I started using TypeScript as part of a project I'm working on. If you're new to TypeScript or aren't yet sure about the benefits it can bring to your Javascript codebases, I recommend seeing this presentation from Anders Hejlsberg (Build 2016).

One thing I really like about TypeScript is that it's a superset of Javascript, which means all Javascript you wrote until now is already valid TypeScript. This makes it possible for anyone to come into TypeScript and adopt it as much or as little as they want. Anders calls this "turning the knob" experience. If you want to go all the way in with the type system, you can do so. Or if you only want to use it in certain parts of your codebase, you can do that too.

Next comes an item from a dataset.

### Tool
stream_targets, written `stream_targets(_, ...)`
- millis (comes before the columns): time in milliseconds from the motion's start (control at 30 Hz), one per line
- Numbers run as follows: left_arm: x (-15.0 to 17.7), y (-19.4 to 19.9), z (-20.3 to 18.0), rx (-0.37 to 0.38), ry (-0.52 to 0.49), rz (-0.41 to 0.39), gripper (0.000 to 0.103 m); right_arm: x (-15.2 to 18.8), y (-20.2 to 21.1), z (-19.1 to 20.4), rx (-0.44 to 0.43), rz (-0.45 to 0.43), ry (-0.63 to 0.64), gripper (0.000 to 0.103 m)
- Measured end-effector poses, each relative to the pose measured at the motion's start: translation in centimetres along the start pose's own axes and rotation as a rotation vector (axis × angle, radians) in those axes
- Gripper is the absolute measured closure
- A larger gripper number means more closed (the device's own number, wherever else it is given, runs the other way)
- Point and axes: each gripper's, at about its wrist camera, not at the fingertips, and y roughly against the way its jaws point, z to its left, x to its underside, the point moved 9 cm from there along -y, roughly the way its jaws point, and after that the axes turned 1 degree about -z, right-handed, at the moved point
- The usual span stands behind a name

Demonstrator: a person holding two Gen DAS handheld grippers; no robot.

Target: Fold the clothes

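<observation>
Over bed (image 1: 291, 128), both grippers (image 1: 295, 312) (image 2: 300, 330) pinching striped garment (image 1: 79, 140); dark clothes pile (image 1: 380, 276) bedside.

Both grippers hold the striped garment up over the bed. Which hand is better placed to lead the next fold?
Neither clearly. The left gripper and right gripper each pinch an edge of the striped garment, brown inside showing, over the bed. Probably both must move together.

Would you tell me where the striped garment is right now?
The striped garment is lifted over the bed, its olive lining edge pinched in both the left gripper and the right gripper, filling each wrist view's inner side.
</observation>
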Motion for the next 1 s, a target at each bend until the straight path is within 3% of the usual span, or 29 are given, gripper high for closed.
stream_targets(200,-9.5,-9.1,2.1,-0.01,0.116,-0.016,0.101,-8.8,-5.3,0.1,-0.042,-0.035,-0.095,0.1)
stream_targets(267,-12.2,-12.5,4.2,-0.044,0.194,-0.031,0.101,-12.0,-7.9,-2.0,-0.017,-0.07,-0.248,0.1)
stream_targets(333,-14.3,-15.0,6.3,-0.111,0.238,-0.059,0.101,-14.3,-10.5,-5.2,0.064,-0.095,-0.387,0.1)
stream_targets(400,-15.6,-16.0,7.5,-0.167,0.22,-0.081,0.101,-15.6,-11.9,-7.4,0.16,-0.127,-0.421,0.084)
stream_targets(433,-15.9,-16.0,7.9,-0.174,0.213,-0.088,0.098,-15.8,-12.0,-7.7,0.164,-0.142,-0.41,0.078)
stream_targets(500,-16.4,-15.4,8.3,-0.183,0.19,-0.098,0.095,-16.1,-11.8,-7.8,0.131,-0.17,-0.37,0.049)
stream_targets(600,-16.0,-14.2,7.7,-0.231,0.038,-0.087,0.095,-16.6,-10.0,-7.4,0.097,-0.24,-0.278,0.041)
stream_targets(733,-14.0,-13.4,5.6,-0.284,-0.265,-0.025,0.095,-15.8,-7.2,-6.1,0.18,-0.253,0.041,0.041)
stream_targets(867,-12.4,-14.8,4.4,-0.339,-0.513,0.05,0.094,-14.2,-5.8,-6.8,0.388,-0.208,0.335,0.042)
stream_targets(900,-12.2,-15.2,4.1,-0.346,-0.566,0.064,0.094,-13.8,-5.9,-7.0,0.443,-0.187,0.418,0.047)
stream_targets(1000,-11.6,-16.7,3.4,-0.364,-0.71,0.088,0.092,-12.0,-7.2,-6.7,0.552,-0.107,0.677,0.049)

As I learned more about TypeScript, I got convinced that I can benefit from it in most of my Javascript projects, in particular, the ones that involve rich business domains. As an experiment, I started converting the backend of Hackathon Planner, written in Node.js and Express, into TypeScript.

All in all, it's been a smooth experience but if you're a developer yourself, you know that this type of refactorings never happen on a straight line, there are always bumps and quirks along the way.

Here are a number of things I experienced as I gradually converted all of the codebase from ES6 Javascript to TypeScript. This repository is open source and on GitHub. TypeScript version of the code might still be on a separate branch if I haven't merged it yet.

1. At transition, module loading can get tricky in Node.js

TypeScript shares the same concept of a module as ES6. TypeScript's module import and export syntax is very similar to its ES6 counterpart but the CommonJS module system that Node.js uses is different.

I wanted to slowly port my Javascript to TypeScript so that I can continue making releases in between. Obviously, this means that part of the code would be transpiled from TypeScript while the other part is originally Javascript. In many occasions I had to load a module from a .js file and the target module was transpiled from a .ts (TypeScript) file. This can cause issues.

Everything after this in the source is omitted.